Pinkerton Agency reports tell us little but the framework. Etta or Ethel Place was believed to be about 22 years old in 1900. She was a beautiful woman who is thought to have met Harry “Sundance” Longabaugh at Fannie Porter’s bordello in San Antonio, Texas. The Wild Bunch, as Butch and Sundance’s gang was known, used Fannie’s as a hideout. Acquaintances say she had a “refined” accent. Otherwise, it’s all just a bunch of speculation. She may have been a teacher. Or maybe it was her mother. She was killed in Bolivia with Butch and Sundance. She lived until 1966 and died in Ft. Worth, Texas. You get the picture.
What is almost certainly true is that Etta or Ethel Place was not her real name. Longabaugh’s mother was Ann Place. It has been suggested that Longabaugh and Etta were cousins, but that seems highly unlikely. Some people believe that Annie Bassett, girlfriend of another Wild Bunch gang member, was Etta. But their stories don’t match up. When Etta was known to be in South America, Annie was known to be in the United States. In other words, it’s just all one big muddle.

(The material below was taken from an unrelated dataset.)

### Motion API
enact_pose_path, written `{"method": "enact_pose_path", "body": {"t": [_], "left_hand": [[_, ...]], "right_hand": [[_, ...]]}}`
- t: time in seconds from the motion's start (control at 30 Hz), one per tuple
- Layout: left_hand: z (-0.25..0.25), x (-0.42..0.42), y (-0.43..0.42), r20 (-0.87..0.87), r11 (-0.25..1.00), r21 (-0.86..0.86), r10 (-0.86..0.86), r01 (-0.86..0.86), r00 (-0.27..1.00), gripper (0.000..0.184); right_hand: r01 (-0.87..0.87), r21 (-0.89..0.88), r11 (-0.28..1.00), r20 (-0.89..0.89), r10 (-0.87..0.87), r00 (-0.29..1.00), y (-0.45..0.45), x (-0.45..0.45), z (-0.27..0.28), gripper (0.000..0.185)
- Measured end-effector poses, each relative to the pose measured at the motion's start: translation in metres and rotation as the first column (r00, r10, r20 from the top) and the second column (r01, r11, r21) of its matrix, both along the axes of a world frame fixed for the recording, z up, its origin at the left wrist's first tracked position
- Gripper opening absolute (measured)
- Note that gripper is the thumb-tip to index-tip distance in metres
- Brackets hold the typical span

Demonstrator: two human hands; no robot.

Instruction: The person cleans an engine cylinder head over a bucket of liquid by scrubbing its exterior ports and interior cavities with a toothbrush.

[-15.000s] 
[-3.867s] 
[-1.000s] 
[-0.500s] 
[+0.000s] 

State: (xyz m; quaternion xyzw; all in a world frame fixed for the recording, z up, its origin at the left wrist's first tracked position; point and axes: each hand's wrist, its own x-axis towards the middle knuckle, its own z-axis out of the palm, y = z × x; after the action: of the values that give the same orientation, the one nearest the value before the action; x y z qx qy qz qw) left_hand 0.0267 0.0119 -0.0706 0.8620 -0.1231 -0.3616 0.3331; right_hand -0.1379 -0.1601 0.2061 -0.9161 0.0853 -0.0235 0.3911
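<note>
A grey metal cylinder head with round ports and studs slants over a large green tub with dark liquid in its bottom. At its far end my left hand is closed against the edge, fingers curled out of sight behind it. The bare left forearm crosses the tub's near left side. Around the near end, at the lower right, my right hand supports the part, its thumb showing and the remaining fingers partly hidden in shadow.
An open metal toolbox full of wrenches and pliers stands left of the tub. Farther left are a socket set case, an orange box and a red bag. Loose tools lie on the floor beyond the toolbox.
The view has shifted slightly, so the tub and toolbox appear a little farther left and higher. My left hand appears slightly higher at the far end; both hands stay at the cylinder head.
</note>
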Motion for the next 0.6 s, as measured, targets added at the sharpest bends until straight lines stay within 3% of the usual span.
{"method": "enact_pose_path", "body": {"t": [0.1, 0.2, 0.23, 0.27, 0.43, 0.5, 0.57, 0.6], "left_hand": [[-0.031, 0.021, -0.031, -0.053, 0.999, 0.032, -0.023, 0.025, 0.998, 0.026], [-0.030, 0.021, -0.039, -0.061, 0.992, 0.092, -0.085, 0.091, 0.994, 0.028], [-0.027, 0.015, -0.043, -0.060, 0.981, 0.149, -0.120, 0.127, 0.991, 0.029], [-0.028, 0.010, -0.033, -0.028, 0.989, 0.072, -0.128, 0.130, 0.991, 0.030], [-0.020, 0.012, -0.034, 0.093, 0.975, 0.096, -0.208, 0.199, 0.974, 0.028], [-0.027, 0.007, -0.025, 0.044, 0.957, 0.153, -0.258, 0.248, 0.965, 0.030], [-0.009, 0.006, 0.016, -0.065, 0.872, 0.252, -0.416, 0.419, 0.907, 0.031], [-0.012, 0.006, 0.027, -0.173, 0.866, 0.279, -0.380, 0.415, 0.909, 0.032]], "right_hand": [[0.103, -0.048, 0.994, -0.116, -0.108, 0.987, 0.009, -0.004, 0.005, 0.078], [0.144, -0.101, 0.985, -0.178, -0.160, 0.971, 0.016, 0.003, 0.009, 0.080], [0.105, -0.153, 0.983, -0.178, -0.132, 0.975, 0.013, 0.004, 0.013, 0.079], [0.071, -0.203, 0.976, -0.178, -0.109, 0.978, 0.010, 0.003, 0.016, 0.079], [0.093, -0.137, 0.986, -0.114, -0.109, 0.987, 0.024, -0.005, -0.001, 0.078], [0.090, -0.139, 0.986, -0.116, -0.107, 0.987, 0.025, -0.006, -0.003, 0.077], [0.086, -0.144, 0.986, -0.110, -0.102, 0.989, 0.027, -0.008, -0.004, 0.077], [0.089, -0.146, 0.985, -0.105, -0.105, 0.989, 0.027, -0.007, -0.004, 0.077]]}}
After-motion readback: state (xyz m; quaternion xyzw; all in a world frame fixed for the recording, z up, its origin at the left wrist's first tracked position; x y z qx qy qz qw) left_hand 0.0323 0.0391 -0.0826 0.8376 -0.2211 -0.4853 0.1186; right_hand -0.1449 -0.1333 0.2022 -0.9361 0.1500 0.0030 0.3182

I have my own candidate for Etta Place. In 1900, when Sundance and Etta were said to have met at Fannie Porter’s, one of Fannie’s “boarders” was Madaline Wilson, a 22 year old woman from England. According to the census, Madaline arrived in the US in 1884 when she was six years old. A British accent, tempered by 16 years in the United States, might have been described as refined. And after 1900, Madaline disappears. Of course it’s sheer guesswork, but at least some of the markers match. She is of the right age, in the right place, at the right time. Certainly something to think about.
Loreta Velazquez is just now being accepted as the adventuress she truly was. Perhaps the day will come when Etta Place, whose antics with Butch and Sundance between 1900 and 1908 are part of American legend, will emerge from the fog of time too.